First of all, you’re using a recent trunk version of Firefox, right? Because looking for leaks in Firefox 2 is more or less pointless at this time :)
For large increases in memory usage, an easy test is to do is to do the same thing (open a tab, load the page in question, close the tab) five or ten times, watching memory usage. Does memory use keep going up, or does it level off? If it levels off, it’s not a leak, and is probably caching or malloc fragmentation.
If you see that memory usage keeps going up, there’s a good chance you’ve found a leak. You could file a bug report at this point, noting that memory use keeps going up, but the bug is more likely to be fixed quickly if you include information from one of our leak tools showing that it’s definitely a leak.
If leak-gauge.pl or trace-refcnt or trace-malloc says what objects leak, you have a great bug report and it’s very likely to be fixed before we ship Firefox 3. leak-gauge.pl is pretty easy to run but only finds certain large leaks; the others are progressively harder to run and find progressively “smaller” leaks.
If none of those tools shows a leak, it could still be a leak-until-shutdown. These bugs are harder to diagnose; I think the preferred tool is diffbloatdump.pl (which requires a trace-malloc build).

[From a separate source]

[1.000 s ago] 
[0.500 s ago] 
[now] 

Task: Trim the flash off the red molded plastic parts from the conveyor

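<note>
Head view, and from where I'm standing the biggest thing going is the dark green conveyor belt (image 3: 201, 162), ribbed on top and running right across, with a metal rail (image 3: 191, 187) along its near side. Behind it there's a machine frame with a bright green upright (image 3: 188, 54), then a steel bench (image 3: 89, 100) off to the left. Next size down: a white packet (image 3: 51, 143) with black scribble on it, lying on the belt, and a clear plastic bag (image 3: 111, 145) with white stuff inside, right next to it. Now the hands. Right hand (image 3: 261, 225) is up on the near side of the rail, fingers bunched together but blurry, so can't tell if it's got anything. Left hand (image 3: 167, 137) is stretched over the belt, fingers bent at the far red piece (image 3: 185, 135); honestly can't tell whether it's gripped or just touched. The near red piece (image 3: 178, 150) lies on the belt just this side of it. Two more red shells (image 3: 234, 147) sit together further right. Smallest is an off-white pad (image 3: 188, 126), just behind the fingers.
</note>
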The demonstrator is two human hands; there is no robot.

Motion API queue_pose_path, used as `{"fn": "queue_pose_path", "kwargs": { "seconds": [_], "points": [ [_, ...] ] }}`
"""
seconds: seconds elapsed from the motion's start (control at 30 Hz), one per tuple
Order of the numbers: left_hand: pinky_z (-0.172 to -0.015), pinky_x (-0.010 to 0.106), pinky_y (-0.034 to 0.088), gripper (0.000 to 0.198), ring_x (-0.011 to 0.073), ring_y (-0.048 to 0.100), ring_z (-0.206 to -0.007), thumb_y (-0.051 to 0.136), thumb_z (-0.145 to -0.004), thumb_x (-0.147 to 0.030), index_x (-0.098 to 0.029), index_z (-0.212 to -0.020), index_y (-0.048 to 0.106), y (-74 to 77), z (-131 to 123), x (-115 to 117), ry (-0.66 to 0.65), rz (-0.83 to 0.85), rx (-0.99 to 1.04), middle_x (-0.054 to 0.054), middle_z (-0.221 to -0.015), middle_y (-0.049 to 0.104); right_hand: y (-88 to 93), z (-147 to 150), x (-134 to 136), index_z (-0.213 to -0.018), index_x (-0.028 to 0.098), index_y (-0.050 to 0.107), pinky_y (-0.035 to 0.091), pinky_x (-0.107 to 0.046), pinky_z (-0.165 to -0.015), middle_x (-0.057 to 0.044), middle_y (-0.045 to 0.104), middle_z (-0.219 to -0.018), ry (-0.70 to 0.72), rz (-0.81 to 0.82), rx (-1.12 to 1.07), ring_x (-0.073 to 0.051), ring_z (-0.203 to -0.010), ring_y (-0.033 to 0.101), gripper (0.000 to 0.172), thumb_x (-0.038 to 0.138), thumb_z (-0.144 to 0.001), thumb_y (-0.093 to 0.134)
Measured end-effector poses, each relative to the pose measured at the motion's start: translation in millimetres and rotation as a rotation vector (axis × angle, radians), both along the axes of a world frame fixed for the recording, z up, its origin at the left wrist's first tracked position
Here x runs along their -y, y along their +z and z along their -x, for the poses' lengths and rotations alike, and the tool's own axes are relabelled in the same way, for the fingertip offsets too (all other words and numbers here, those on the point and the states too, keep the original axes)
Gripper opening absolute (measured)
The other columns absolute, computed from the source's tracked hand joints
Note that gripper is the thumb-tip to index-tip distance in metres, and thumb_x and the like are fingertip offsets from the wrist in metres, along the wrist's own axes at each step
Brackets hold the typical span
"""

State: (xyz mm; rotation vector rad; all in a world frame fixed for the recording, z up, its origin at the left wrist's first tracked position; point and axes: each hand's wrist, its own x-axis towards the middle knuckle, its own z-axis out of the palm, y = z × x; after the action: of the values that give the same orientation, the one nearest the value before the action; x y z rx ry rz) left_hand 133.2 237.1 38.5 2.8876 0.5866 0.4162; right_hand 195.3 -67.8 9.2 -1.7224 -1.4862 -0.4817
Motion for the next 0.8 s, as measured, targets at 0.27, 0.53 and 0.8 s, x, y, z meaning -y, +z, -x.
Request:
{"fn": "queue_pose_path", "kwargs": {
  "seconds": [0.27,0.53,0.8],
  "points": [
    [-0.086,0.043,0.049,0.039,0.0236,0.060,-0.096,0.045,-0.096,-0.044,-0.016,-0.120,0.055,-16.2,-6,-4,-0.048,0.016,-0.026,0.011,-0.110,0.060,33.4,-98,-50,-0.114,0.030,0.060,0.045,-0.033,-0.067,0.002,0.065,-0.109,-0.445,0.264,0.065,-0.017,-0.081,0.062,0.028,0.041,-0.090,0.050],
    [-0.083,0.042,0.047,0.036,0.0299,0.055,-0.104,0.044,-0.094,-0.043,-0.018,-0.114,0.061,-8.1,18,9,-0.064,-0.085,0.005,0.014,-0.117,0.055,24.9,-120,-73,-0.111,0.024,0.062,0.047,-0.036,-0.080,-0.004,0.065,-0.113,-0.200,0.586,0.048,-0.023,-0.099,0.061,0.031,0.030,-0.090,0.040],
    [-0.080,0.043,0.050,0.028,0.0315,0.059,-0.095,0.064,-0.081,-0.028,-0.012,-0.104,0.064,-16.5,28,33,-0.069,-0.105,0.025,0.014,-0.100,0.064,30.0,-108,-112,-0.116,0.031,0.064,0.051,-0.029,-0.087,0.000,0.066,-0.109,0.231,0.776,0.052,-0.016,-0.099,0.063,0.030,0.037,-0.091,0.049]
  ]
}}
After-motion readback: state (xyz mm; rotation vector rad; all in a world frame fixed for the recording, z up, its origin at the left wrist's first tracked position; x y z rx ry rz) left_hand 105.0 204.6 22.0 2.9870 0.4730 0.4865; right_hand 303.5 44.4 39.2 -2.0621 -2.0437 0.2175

Having simple steps-to-reproduce is important, too. Having a simple testcase is nice but isn’t as important for leak bugs as it is for most other types of bugs.
October 8th, 2007 at 1:32 am
Hi,
Congratulation on starting this memory leak roundup.
How about running static code analyzers as well on Mozilla code? This may sound a bit old fashioned however testing for bugs is rather limited by test-cases, scenarios and tools available. Running static code analyzer can probably be worth trying along with these.